You need to do this for each blog you are migrating, and each time you update the site.

rake generate

This command will generate the site for you. It is an easy step but could take forever. For Dataaware I have over 12K posts. It takes 1 hour to generate the site on my Macbook Air (1.8 GHz i5, 4GB memory, SSD). For Cloudfeed with 5700+ posts, it takes 20-25 minutes. For Cloudaware with over 25K posts, I would expect the generation process to take well over 2 hours.

Hopefully at some point jekyll can do incremental generation coz this really sucks (yes it’s a technical word.)

6. Preview the Site

To preview the site before publishing, you can run rake preview. It will start a web server on port 4000, so you can go to “http://localhost:4000" to see what your site looks like before publishing. It’s great for reviewing new posts.

7. Prepare for Publishing

If you are publishing to github, you need to run the following command to setup the github repo. Read the Deploying to Github Pages page very carefully and follow the instructions there.

One thing to note is that octopress will do a git pull on the repo at the beginning of the deploy process. Most of the time this isn’t a problem because the git repo in the _deploy directory aren’t tracking any remotes. However if you had checked out the branch (probably because you are trying to fix some git push issues), AND you have a very large site, the git pull will take a long time to finish.

In any case, run the following command rake setup_github_pages to set the git repo to publish to.

8. Publish the Site

rake deploy

Octopress will copy all the files to the _deploy directory and push the site to the repo you setup in step #7.

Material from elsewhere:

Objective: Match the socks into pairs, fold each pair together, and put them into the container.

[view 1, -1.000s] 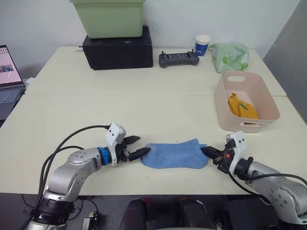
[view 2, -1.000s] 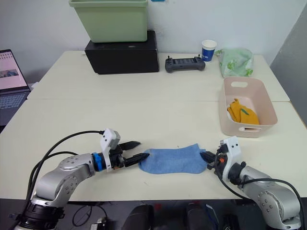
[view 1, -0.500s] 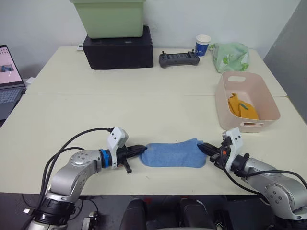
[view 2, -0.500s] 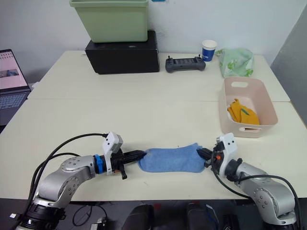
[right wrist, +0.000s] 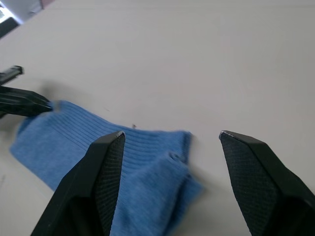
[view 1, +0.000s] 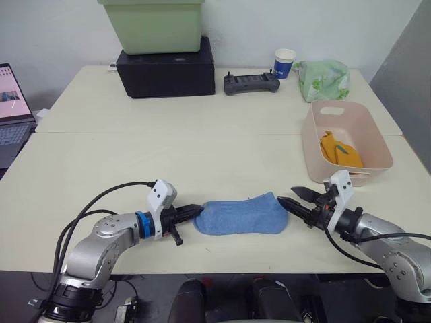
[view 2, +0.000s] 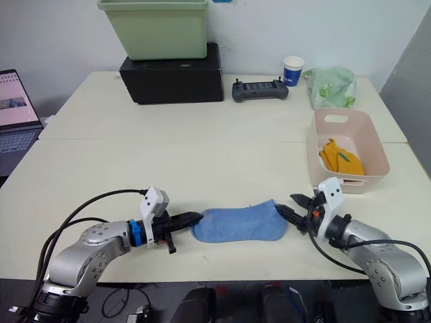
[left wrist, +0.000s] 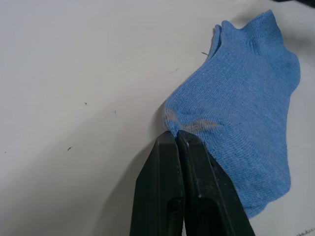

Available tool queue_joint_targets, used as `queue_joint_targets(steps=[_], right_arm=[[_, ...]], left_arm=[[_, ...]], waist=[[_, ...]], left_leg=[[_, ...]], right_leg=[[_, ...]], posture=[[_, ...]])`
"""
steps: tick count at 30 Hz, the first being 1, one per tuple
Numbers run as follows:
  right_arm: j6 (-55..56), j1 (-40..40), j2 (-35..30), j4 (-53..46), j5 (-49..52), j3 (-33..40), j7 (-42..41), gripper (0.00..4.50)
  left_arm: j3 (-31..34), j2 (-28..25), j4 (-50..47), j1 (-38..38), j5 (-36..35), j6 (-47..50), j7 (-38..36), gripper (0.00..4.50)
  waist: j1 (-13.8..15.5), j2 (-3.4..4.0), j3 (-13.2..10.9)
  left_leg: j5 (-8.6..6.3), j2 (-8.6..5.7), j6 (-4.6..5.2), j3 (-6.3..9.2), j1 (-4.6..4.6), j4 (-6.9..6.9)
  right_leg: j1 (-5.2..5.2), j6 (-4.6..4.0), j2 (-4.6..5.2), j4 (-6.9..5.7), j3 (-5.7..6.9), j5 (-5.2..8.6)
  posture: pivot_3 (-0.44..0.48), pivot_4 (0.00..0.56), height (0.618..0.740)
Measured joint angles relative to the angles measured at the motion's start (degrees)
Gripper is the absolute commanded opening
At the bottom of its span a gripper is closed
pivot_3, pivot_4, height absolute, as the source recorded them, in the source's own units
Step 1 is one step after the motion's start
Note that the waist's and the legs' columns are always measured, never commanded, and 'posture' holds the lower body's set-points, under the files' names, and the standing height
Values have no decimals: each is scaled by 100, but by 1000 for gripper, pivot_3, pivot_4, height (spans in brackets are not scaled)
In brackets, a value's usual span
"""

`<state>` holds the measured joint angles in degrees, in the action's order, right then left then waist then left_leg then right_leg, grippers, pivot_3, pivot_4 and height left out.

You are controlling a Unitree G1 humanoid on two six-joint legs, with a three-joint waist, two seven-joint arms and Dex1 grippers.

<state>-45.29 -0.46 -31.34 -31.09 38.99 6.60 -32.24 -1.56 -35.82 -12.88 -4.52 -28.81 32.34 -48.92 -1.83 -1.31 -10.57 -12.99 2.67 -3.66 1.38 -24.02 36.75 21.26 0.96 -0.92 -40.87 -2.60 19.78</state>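
Head view: light blue sock point(view 1: 239, 215) lies flat, lower centre of the table point(view 1: 202, 148), left hand point(view 1: 195, 210) pinched shut on its end, right hand point(view 1: 291, 196) spread wide beside its cuff; left wrist view: fingers point(left wrist: 170, 191) clamp ribbed knit; right wrist view: open cuff.

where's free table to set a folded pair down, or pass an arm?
Widest bare stretch: mid-table, between the black box at the back and the blue socks at the front, left of the pink tub. Also bare: front-left, behind the left gripper. Crowded: far edge with controller, cup, green bag; front strip, with the right gripper by the socks.
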Motion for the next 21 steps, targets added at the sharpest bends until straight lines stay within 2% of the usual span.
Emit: queue_joint_targets(steps=[7,8,14,17,21], right_arm=[[459,94,-167,421,-947,-1020,-165,210],[517,118,-222,530,-1105,-1065,-163,25],[549,201,-240,533,-1001,-753,-233,25],[247,198,-104,435,-494,-192,-144,622],[-239,96,22,437,-144,91,112,1994]], left_arm=[[-1,5,-6,36,3,-8,0,0],[-1,5,-7,44,4,-8,0,0],[-1,6,-73,126,4,-15,3,0],[4,5,-76,154,3,-20,1,0],[9,4,-75,153,3,-24,-5,0]], waist=[[3,0,0],[4,0,0],[8,0,0],[9,0,0],[3,0,0]], left_leg=[[0,0,0,0,0,2],[0,0,0,-1,0,3],[0,2,0,2,0,3],[0,2,0,3,2,3],[0,1,0,1,3,3]], right_leg=[[-1,0,1,0,-1,0],[-2,0,1,0,-1,0],[-4,-3,2,0,0,-2],[-6,-6,2,0,1,-4],[-6,-6,2,-1,-1,-4]], posture=[[0,150,740],[0,150,740],[0,150,740],[0,150,740],[0,150,740]])
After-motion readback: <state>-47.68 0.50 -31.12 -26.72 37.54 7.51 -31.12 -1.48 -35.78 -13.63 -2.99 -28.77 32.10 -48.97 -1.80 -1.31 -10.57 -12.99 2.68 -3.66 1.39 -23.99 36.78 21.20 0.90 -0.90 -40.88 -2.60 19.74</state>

The problem is sometimes you will run into git merge problems and octopress will complain

## Pushing generated \_deploy website
To ssh://git@github.com/zhenjl/trustpath.news.web
! [rejected]        gh-pages -> gh-pages (non-fast-forward)
error: failed to push some refs to 'ssh://git@github.com/zhenjl/trustpath.news.web'
hint: Updates were rejected because the tip of your current branch is behind
hint: its remote counterpart. Merge the remote changes (e.g. 'git pull')
hint: before pushing again.
hint: See the 'Note about fast-forwards' in 'git push --help' for details.

To fix this, I had to

cd _deploy
git pull origin gh-pages
git commit -a -m "merging"

This will at least get git to settle down. Then I do a rake deploy again which will overwite all the files and finally it will push successfully.

You can also combine this and step #5 (generate) using rake gen_deploy.

9. Commit your source

By now you have reviewed your spanking new website and are probably pretty happy you have gotten this far. But don’t forget the last thing which is to save your site’s source.

In step #1 you had setup the remote origin for this octopress clone. You should now add all the files you have created and commit them to github.

git add .
git commit -a -m "first commit after conversion"
git push origin master

Oh one last thing, if you use vim, be sure to add these to .gitignore.


So finally after all this we have a working site. I can tell immediately that pages are served up much faster (sorry no data/numbers). I am sure it has to do with both 1) the site is all static pages, and 2) it’s served by github rather than the little VPS.

I am not quite ready to delete all the wordpress setups yet as the Octopress site generation takes hours. I will have to see if this painful step will become a deal breaker. Will keep you all posted on that.